Grabinski's commitment to a marriage of the newly announced unconscious with the supernatural gives his extravagances some conviction. These short stories offer the pleasure of myths we can crack and skilfully chilling denouements.
...reading The Dark Domain by Stephan Grabinski is such a revelatory experience. Because here is a writer for whom supernatural horror is manifest precisely in modernity - in electricity, fire-stations, trains:the uncanny as the bad conscience of today. Sometimes Grabinski is known as the Polish Poe but this is misleading. Where Poe's horror is agonised, a kind of extended shriek, Grabinski's is cerebral, investigative. His protagonists are tortured and aghast, but not because they suffer at the caprice of Lovecraftian blind idiot gods: Grabinski's universe is strange and its principles are perhaps not what we expect, but they are principles - rules- and it is in their exploration that the mystery lies. This is horror as rigour.

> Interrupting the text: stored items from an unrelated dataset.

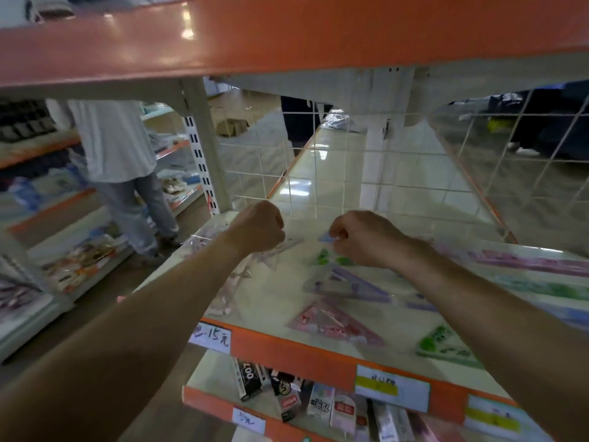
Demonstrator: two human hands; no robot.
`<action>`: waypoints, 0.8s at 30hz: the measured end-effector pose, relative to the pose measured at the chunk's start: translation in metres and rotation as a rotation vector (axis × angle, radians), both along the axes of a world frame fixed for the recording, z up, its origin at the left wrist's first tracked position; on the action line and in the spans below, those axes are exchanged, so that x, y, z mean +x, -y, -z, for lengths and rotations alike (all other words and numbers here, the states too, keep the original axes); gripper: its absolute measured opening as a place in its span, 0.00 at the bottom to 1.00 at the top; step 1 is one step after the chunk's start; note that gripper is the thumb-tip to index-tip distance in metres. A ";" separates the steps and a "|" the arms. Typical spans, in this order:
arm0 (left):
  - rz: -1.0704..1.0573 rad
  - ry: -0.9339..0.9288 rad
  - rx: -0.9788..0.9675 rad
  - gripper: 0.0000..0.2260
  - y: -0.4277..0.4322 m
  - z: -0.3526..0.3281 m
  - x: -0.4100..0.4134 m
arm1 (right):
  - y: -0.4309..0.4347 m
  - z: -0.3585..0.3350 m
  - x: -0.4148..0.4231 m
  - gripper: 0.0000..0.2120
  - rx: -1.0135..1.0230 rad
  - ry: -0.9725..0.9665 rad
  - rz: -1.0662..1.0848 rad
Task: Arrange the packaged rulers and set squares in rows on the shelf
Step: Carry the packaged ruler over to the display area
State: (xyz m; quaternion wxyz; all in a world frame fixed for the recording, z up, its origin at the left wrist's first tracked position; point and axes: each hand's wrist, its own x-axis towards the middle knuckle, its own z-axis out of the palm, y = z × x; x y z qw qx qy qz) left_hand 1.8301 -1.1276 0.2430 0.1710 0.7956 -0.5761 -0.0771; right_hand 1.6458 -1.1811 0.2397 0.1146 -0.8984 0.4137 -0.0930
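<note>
- two bare hands reach over one cream shelf (280, 298) with an orange front edge; both forearms come in from below.
- three triangular set square packets lie loose on the shelf: one purple packet (347, 282), one pink packet (334, 320) and one green packet (446, 346).
- about three long ruler packets (535, 263) lie side by side at the right, in pink-purple, green and blue; they are too blurred for a firm count.
- the left hand (258, 228) is curled into a fist around a long clear pack (287, 244) with pink print, which sticks out on both sides of the fist.
- the right hand (360, 237) pinches the top of a blue-tipped pack (326, 236) between thumb and curled fingers, held just above the shelf towards the back.
- the purple packet lies just in front of the right hand, the pink one nearer the front edge, and the green one at the front right under the right forearm.
- every packet is a clear sleeve with pastel plastic showing through.
- three paper price labels (392, 389) sit on the front edge.
- a white wire grid (350, 173) stands behind the shelf.
- one person in a white top (114, 138) stands in the aisle to the left.
</note>
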 end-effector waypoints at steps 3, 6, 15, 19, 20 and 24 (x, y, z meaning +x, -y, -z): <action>-0.069 -0.006 0.026 0.08 -0.015 0.001 0.029 | -0.009 0.002 0.027 0.11 0.014 -0.006 -0.067; -0.104 0.011 0.080 0.09 -0.030 0.002 0.052 | -0.018 0.006 0.051 0.12 0.006 -0.030 -0.101; -0.183 -0.111 0.241 0.10 -0.075 0.011 0.086 | -0.066 0.025 0.115 0.14 0.116 -0.145 -0.290; -0.205 -0.205 0.341 0.13 -0.083 0.018 0.092 | -0.083 0.031 0.136 0.17 0.104 -0.233 -0.283; -0.208 -0.224 0.365 0.13 -0.084 0.018 0.093 | -0.087 0.032 0.139 0.17 0.072 -0.240 -0.277; -0.230 -0.309 0.425 0.14 -0.084 0.022 0.096 | -0.096 0.039 0.150 0.18 -0.007 -0.239 -0.261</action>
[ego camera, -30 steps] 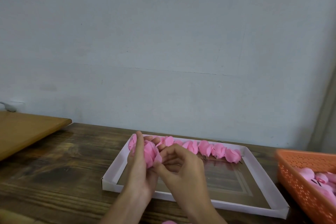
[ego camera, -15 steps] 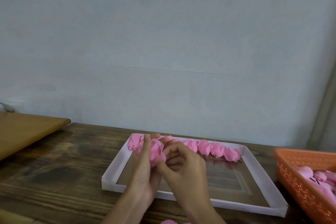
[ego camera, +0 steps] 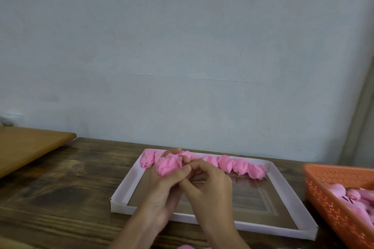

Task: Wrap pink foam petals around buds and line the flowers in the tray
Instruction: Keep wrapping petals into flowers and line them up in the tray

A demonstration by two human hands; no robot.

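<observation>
A dark wooden bench (ego camera: 60, 188) carries a white tray (ego camera: 125, 184) mid-bench and an orange basket (ego camera: 327, 198) of pink foam pieces (ego camera: 352, 196) at its right edge. A row of finished flowers (ego camera: 238, 164) lines the tray's far edge. Over the tray's left half, partly hiding that row, the left hand (ego camera: 162, 194) cups a foam flower (ego camera: 169, 164) with its thumb curled across it. The right hand (ego camera: 210, 190) has its curled fingers closed on the flower's right side.
</observation>
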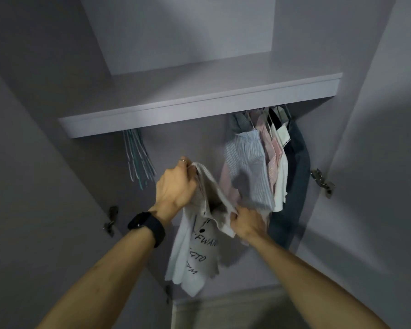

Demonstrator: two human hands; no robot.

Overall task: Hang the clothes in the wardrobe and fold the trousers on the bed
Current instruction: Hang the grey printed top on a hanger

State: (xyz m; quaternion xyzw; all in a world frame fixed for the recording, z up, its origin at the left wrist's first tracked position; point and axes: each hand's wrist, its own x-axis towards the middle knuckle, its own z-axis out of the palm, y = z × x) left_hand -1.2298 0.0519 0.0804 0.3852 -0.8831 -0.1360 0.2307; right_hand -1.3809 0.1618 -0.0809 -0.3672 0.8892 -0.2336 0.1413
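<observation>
At far left, an open wardrobe door (33, 186) with a metal hinge (109, 220) on its inner edge. Beside it, under the wide shelf (199, 100), a bundle of thin striped strips (138, 157) hanging down, too blurred to tell what. Next, a black watch (147, 227) on the wrist of the left hand (176, 186), raised in front of the wardrobe's back wall (195, 148), fingers curled tight round the top edge of a pale shirt (199, 252) with black letters, a ring on one finger. Shirt bunched and dangling between both hands, held in the air below the shelf, just left of the hung clothes. Lower and to the right, the right hand (247, 225), fingers curled closed, pinching a fold of the same shirt near its collar. Behind and to the right, hung clothes packed together: a blue striped shirt (247, 162), a pink striped one (273, 150), a white piece (281, 172), then a dark blue garment (297, 176). At far right, a second hinge (322, 180) on the other door (377, 162).
</observation>
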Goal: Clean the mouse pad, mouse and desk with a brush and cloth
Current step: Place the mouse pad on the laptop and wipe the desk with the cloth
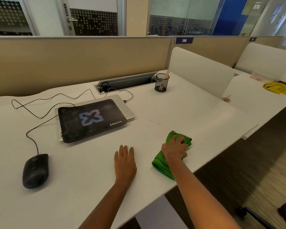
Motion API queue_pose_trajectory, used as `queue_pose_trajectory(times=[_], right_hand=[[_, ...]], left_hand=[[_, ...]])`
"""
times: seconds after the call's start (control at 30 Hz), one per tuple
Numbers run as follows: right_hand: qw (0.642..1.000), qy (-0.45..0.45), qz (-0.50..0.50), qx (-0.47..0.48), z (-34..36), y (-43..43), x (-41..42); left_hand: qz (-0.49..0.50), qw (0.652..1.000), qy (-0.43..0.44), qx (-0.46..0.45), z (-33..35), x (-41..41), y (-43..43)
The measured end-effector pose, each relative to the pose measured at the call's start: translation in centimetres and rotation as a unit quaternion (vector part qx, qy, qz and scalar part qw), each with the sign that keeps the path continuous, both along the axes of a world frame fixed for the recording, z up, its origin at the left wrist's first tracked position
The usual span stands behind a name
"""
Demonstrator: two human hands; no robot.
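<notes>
Right hand (175, 149): fingers curled over a bunched green cloth (162, 167), gripping it against the white table (196, 113) near the front right edge.

Left hand (125, 161): flat on the table, fingers straight and close together, holding nothing, just left of the cloth.

Black mouse (35, 171): on the table at front left, well apart from both hands.

Black mouse pad (91, 120): lying on top of a closed silver laptop (130, 111), centre left.

Mesh cup (161, 83): at the rear, holding a wooden handle (167, 74), possibly the brush; its head is not discernible.

Yellow cloth (276, 88): lying on the neighbouring table (254, 100).
</notes>
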State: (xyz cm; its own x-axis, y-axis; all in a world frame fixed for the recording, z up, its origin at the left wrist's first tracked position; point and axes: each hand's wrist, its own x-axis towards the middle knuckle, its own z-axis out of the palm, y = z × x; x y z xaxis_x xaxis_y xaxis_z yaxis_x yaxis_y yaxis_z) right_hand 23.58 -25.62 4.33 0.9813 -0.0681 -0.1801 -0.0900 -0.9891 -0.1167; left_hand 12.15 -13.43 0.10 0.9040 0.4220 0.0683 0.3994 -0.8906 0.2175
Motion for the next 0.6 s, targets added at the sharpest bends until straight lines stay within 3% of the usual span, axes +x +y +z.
queue_pose_trajectory(times=[0.33,0.6], right_hand=[[0.997,-0.004,-0.05,0.051,-0.2,-6.4,-3.8],[0.959,-0.047,-0.13,0.249,-2.4,-9.1,-7.2]], left_hand=[[-0.006,1.0,-0.006,0.002,0.2,-2.2,-4.2],[-0.016,1.0,0.002,0.015,0.5,-3.6,-4.9]])
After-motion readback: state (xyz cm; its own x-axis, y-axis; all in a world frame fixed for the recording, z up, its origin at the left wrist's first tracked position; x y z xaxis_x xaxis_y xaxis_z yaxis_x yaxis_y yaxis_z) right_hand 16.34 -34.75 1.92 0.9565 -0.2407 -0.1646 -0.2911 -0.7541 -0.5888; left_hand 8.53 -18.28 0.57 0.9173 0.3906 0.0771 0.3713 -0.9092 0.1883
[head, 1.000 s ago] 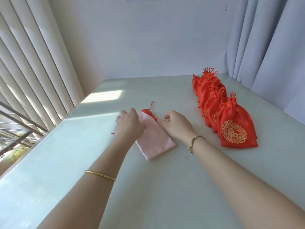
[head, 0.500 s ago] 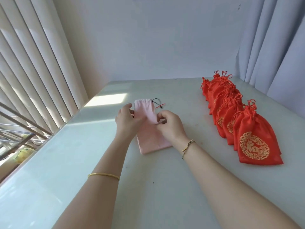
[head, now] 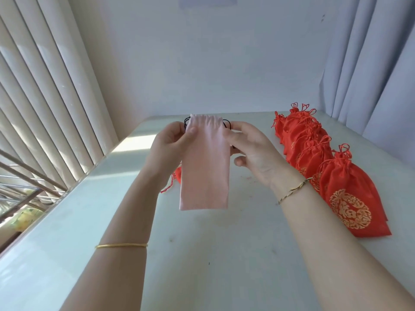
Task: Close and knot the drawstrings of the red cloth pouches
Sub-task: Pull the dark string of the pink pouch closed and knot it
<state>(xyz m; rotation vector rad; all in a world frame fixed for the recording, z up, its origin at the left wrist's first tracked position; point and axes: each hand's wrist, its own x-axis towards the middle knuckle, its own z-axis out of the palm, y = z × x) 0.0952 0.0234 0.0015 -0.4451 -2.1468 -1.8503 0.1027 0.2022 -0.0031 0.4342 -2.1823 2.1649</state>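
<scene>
- Lifted off the desk [head: 202, 254] since half a second ago, the pink pouch [head: 205, 171] now hangs upright in the air between both hands. Before, it lay flat on the surface.
- The left grip [head: 170, 144] pinches the pouch's upper left edge, thumb on the front and fingers behind the cloth.
- The right grip [head: 253, 151] pinches the upper right edge the same way, thumb on the front. Its lower fingers curl loosely below, clear of the cloth.
- The pouch's mouth is gathered, and a black cord [head: 186, 122] loops out at both sides, just beside the fingertips. Either hand may be holding the cord too, but the view does not settle it.
- One red pouch [head: 177, 176] lies on the desk behind the pink one, mostly hidden. Only a corner and a red string [head: 167, 188] show, below the left wrist.
- A row of red pouches [head: 314, 151] runs along the right side of the desk, overlapping one another. Their mouths are drawn tight with string loops on top.
- The nearest in that row shows a round gold emblem [head: 350, 212].
- A gold bangle [head: 121, 245] circles the left forearm — a thinner bracelet [head: 294, 189] sits at the right wrist.
- Blinds [head: 45, 97] stand along the left, and a curtain [head: 370, 63] hangs at the right.
</scene>
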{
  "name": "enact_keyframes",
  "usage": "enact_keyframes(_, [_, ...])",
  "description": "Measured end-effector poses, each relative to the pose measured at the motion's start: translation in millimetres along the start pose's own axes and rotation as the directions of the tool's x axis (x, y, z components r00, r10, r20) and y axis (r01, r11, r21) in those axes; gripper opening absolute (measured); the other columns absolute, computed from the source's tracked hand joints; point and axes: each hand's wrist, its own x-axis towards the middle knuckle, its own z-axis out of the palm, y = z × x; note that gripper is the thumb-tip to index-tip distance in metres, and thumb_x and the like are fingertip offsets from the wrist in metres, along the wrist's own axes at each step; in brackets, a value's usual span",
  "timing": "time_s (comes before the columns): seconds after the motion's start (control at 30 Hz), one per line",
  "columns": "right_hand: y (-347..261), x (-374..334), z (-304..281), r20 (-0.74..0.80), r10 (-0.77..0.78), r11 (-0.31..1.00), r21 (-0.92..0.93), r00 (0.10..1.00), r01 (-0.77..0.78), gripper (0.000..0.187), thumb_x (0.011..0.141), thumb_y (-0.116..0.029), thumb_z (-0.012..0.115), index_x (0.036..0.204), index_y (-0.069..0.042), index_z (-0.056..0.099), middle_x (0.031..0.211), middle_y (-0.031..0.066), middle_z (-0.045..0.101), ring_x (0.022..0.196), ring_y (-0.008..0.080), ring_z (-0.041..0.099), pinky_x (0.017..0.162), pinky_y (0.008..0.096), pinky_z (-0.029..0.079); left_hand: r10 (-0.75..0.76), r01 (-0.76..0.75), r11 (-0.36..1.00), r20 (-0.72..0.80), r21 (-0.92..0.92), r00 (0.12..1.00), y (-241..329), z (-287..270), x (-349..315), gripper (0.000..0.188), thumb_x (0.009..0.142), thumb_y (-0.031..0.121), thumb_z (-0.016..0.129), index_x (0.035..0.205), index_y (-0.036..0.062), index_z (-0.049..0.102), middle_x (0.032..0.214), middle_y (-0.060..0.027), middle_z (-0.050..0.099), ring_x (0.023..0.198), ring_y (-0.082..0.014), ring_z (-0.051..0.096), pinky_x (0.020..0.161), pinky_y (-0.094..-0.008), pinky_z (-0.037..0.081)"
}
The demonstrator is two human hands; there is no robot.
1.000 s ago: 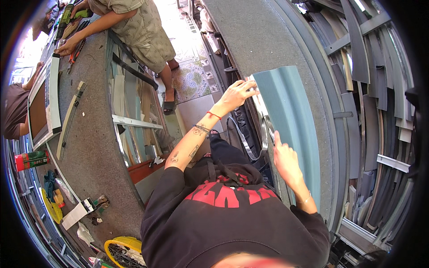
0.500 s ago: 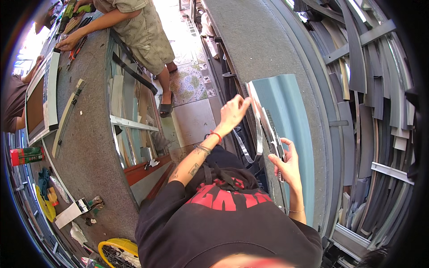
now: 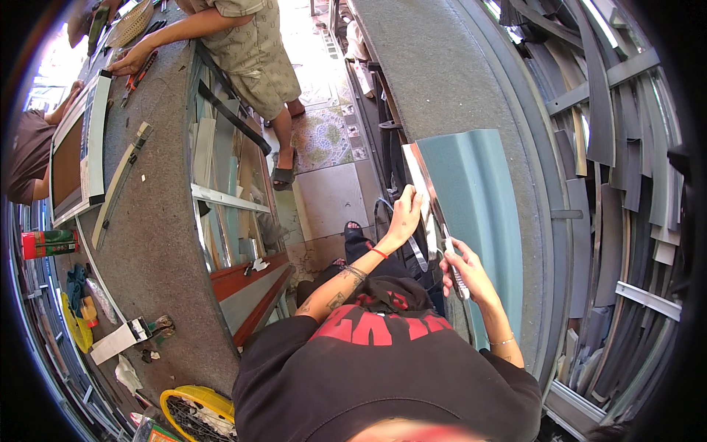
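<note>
A teal-blue, ribbed long panel (image 3: 479, 191) lies along the grey bench on my right, with a pale strip (image 3: 417, 168) along its left edge. My left hand (image 3: 403, 221) is closed, fingertips pinching the strip's edge partway down. My right hand (image 3: 473, 274) is wrapped round a silver utility knife (image 3: 459, 281), its blade end pointing away from me beside the strip. Whether the blade touches the material, I cannot tell. Below my left fingers a thin shiny strip end (image 3: 420, 254) hangs off the bench's edge.
Across the aisle, a grey-topped bench (image 3: 166, 221) holds a framed panel (image 3: 79, 147), a curved strip (image 3: 118, 188) and a yellow basket (image 3: 195, 398). A person in patterned shorts (image 3: 258, 59) works there, another beyond. Racks of long profiles (image 3: 611, 221) stand at right.
My left hand has moved nearer to me and right, from the strip's far part to pinch it lower down. My right fingers have closed round the knife, and its blade end now sits beside the strip.
</note>
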Motion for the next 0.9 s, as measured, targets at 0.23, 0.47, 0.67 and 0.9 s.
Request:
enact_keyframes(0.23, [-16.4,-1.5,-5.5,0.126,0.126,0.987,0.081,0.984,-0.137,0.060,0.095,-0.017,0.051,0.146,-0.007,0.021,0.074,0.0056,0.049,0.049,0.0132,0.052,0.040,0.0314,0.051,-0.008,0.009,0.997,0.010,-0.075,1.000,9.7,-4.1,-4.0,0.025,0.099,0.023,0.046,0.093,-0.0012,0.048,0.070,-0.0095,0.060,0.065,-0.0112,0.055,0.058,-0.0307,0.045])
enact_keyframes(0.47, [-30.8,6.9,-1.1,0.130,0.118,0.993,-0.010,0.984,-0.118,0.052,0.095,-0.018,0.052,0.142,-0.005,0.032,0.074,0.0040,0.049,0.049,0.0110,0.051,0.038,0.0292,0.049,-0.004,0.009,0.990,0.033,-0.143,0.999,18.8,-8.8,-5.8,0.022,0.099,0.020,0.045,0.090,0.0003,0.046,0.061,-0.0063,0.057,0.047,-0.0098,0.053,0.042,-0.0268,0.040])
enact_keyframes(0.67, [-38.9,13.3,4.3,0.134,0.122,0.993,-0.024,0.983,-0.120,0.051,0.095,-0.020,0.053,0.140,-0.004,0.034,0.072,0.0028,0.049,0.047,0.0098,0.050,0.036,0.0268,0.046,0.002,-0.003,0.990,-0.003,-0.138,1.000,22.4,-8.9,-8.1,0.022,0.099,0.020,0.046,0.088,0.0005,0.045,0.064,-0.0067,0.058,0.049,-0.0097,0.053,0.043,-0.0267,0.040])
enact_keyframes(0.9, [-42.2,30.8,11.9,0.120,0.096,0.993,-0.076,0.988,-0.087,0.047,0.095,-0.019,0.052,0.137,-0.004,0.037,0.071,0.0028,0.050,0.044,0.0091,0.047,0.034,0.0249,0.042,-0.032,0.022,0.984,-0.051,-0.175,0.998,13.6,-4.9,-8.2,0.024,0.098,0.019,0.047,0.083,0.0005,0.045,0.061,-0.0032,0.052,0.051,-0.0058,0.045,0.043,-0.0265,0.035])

Once billed the 'Polish Poe' Grabinski currently receives more recognition for his short stories and novel than he did in his lifetime. Dedalus reprint stories from 1918 to 1922 that brilliantly convey his love of supernatural horror. It is not the horror of haunted houses or castles, but that found in everyday modernity around him. In this dark selection, lonely souls travel on trains, coming face to face with sinister conductors and wanton women.
The denouements here are dark, delicious, profound and symbolic. If Poe read them, I'm sure he relished them.